Apa jadinya bila Wahyu tak ada di sana? Mungkin keadaan bisa lebih parah lagi.
** Â Â
Di luar sana, langit berselimut awan Cumolonimbus. Hujan deras mengguyur kota. Hujan ini begitu muram dan sendu. Merepresentasikan suasana hati Tuan Calvin.
Ia kembali terbaring di rumah sakit. Kondisi kesehatannya menurun. Kanker hati datang di saat yang tidak tepat. Sebuah kabar buruk lagi datang menghampiri. Hasil pemeriksaan terakhir menunjukkan sel-sel kanker telah bermetastasis ke paru-parunya.
Terpukul? Tentu saja. Seiring berjalannya waktu, kanker ini semakin ganas. Tuan Calvin harus menggunakan ventilator. Betapa mahalnya kesehatan. Betapa berharganya oksigen dan kesempatan untuk bernafas dengan normal.
"Be strong, Calvin. Ini hanya sementara. Kamu pasti akan sembuh." ucap Wahyu menguatkan.

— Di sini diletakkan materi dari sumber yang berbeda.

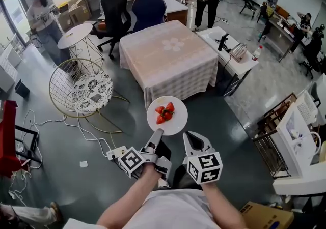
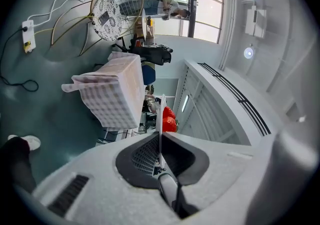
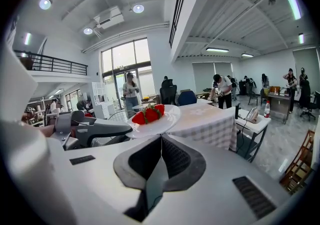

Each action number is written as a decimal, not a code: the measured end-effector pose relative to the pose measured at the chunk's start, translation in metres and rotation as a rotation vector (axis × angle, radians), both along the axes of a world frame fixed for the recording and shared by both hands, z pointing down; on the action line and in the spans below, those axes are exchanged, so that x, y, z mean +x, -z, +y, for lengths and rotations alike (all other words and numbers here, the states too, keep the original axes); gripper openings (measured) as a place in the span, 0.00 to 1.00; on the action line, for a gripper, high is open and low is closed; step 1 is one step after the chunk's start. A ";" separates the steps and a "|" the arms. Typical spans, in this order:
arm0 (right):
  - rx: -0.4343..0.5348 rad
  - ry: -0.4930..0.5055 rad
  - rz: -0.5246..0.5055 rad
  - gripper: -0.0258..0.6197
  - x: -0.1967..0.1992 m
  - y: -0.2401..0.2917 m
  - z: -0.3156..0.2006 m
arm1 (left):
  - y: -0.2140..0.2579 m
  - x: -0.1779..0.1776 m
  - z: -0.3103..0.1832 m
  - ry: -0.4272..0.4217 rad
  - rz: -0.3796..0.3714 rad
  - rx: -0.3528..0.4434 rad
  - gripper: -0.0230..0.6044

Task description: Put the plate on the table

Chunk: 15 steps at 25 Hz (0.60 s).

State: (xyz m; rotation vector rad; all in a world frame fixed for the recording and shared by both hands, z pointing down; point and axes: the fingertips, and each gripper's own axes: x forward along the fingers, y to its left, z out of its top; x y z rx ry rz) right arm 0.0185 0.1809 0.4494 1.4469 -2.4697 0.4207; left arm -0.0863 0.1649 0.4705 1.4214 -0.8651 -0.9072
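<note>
- Left gripper (image 1: 157, 134) (image 2: 160, 141): jaws clamped on the near rim of the round white plate (image 1: 176, 121) (image 2: 162, 103). In the left gripper view the plate runs edge-on as a thin line between the two dark pads.
- Right gripper (image 1: 187, 135) (image 3: 161, 139): jaws pressed together with nothing between them. The tips sit just beside the plate's near-right rim; contact cannot be confirmed.
- Plate location: held in the air over the dark grey floor (image 1: 102, 146), just short of the near edge of the square table with the pale pink checked cloth (image 1: 168, 65) (image 3: 212, 121) (image 2: 117, 99). It is not resting on the table.
- Plate attitude: roughly level in the right gripper view (image 3: 170, 115).
- Plate contents: red strawberries with green tops (image 1: 164, 113) (image 3: 148, 114) (image 2: 169, 119), grouped near the centre.
- Surroundings: a gold wire chair with a black-and-white patterned cushion (image 1: 92, 90) stands left of the table. A small round white side table (image 1: 75, 34) stands beyond the chair.
</note>
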 end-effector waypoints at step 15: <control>-0.032 0.031 -0.025 0.04 0.042 -0.023 -0.108 | -0.016 0.036 -0.106 0.037 -0.018 -0.026 0.06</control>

Tuan Calvin menatap hampa langit-langit kamar rumah sakit. Kini sistem pernafasannya pun digerogoti kanker. Apa lagi yang harus terampas gegara Hepatocelullar carcinoma?
"Wahyu, aku tidak mau hidup dengan alat bantu pernafasan dan alat pacu detak jantung." lirih Tuan Calvin.
"Why? Apa yang salah dengan peralatan medis penunjang kehidupan?" tanya Wahyu sehati-hati mungkin.
"That's not life."
Satu kalimat. Ya, satu kalimat saja. Diucapkan dengan penuh keputusasaan dan kesedihan. Bagi Tuan Calvin, memakai alat-alat medis sebagai penunjang kehidupan bukanlah cara hidup yang baik. Ia tak mau melakukannya.